Benchmarks/AutoBench-V
AutoBench-V

An automated benchmark for evaluating large vision-language models across visual understanding capabilities through on-demand test case generation.

Image
4 votes
901 views
28 Oct 2024

This is the overall average accuracy of nine Large Vision-Language Models (LVLMs) across all five evaluation dimensions (Basic, Spatial, Semantic, Reasoning, Atmospheric) and all three difficulty levels (Easy, Medium, Hard) on the AutoBench-V benchmark. It represents the most comprehensive single metric for model performance in the paper.

Overview

AutoBench-V is an automated benchmark framework designed to evaluate Large Vision-Language Models (LVLMs) across diverse multimodal capabilities. The system addresses key limitations of existing LVLM benchmarks by providing on-demand, automated evaluation that reduces human costs while maintaining rigorous assessment standards. The framework generates synthetic test cases using text-to-image models and orchestrates the entire evaluation pipeline through LVLMs themselves.

AutoBench-V Framework Overview The complete AutoBench-V pipeline from user input to final scoring

Key Specifications

AutoBench-V evaluates LVLMs across five core capability dimensions: Basic Understanding (object/scene recognition), Spatial Understanding (spatial relationships and positioning), Semantic Understanding (higher-level meaning interpretation), Reasoning Capacity (logical inference and causal analysis), and Atmospheric Understanding (mood and emotional ambiance). The framework employs a four-module architecture consisting of hierarchical aspect generation, guided description generation with semantic graph constraints, image generation with self-validation, and test case generation with bias mitigation.

The benchmark generates 720 test images per user input across three difficulty levels (easy, medium, hard), with each level containing 240 images.
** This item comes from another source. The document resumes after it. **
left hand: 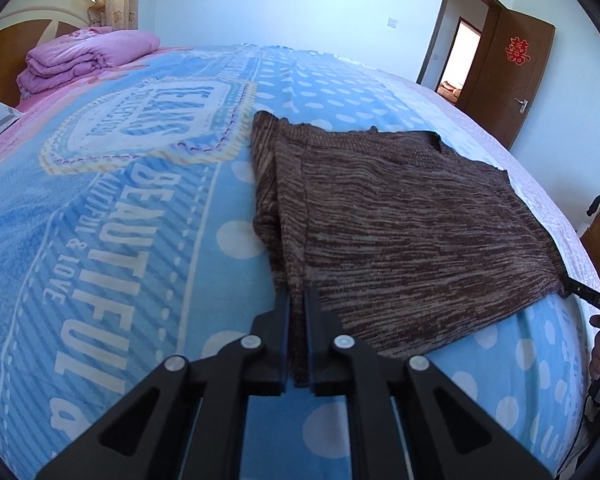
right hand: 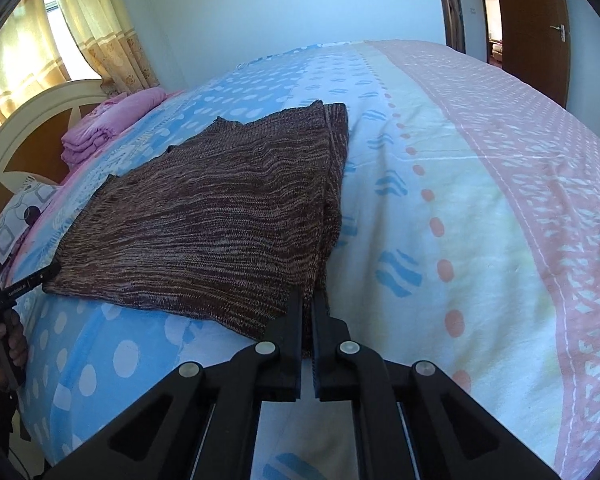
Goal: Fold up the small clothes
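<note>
One bed [left hand: 120,240] under a blue polka-dot printed cover, largest item; on it lies the brown marled knit garment [left hand: 400,216], partly folded, near my edge; folded pink quilt [left hand: 84,56] by the headboard; brown wooden door [left hand: 516,76] ajar beyond. My left gripper [left hand: 298,300] is clamped on the garment's near left corner; my right gripper [right hand: 307,300] is clamped on the near right corner. Risk, I judge: uneven lifting would skew the fold; loose knit could slip from the jaws.

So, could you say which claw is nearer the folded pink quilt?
Left. The left claw grips the brown garment at the corner toward the quilt; the right claw grips the opposite corner.
</note>
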`<action>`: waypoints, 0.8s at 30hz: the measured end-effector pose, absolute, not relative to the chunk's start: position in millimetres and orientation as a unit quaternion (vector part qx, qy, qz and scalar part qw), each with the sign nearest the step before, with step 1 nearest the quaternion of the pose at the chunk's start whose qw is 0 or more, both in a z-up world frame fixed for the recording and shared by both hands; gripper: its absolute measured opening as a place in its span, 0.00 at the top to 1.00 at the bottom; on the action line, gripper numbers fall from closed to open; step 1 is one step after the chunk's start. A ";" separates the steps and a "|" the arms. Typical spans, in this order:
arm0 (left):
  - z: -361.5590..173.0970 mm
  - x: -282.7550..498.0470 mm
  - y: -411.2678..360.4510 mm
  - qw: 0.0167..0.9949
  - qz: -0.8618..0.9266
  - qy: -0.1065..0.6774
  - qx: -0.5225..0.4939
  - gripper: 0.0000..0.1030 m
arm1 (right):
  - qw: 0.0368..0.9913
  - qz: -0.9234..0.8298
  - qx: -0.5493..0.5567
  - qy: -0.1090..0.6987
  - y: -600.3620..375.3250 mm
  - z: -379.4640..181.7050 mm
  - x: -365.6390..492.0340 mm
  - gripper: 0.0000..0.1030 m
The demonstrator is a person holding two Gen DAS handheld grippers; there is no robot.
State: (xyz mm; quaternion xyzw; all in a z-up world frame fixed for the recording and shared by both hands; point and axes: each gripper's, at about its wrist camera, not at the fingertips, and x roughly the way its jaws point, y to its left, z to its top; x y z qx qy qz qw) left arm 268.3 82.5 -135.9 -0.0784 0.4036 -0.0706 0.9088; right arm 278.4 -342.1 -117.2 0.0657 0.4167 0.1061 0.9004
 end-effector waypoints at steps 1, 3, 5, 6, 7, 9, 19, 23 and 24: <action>-136.0 265.4 83.9 0.909 -0.065 0.404 -0.079 0.84 | 0.903 0.099 0.064 0.412 -342.2 -114.9 275.7 0.94; -136.8 260.5 84.4 0.910 -0.063 0.404 -0.075 0.81 | 0.912 0.086 0.060 0.397 -341.8 -108.4 270.1 0.79; -136.9 256.4 82.4 0.912 -0.066 0.400 -0.064 0.81 | 0.921 0.079 0.052 0.378 -337.7 -99.0 265.7 0.67; -137.2 255.9 81.8 0.912 -0.065 0.399 -0.062 0.81 | 0.924 0.082 0.047 0.370 -333.0 -94.4 264.6 0.67; -137.2 255.9 81.2 0.913 -0.064 0.399 -0.060 0.81 | 0.927 0.089 0.039 0.363 -325.0 -89.4 264.3 0.67; -137.3 256.4 78.6 0.912 -0.059 0.403 -0.050 0.81 | 0.927 0.104 0.023 0.359 -308.1 -84.5 267.3 0.67; -139.5 249.8 72.4 0.916 -0.046 0.397 -0.024 0.81 | 0.896 0.182 -0.056 0.401 -195.4 -118.3 296.3 0.60; -140.6 246.8 66.8 0.918 -0.040 0.395 -0.010 0.81 | 0.898 0.172 -0.079 0.398 -188.1 -118.0 287.7 0.59; -140.5 246.0 66.1 0.918 -0.039 0.394 -0.007 0.81 | 0.897 0.174 -0.077 0.399 -189.8 -118.3 286.2 0.59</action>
The system uses established models including GPT-4o, Gemini-1.5-Pro, and Claude-3.5-Sonnet as examiners, while Flux-1.1-Pro handles image generation. Evaluation covers nine representative LVLMs including both closed-source and open-source models.

Data Examples

Example 1: Spatial Understanding - Object Layering (Easy)

The benchmark tests spatial comprehension with questions like:

Question: What object is placed underneath the shiny green apple?

Choices:

  • A: A circular wooden coaster
  • B: A plain white ceramic plate
  • C: A checkered tablecloth
  • D: A small black napkin

Image Description: A shiny green apple with a stem and a single leaf rests on a circular wooden coaster.

Correct Answer: A

Example 2: Reasoning Capacity - Behavioral Prediction (Medium)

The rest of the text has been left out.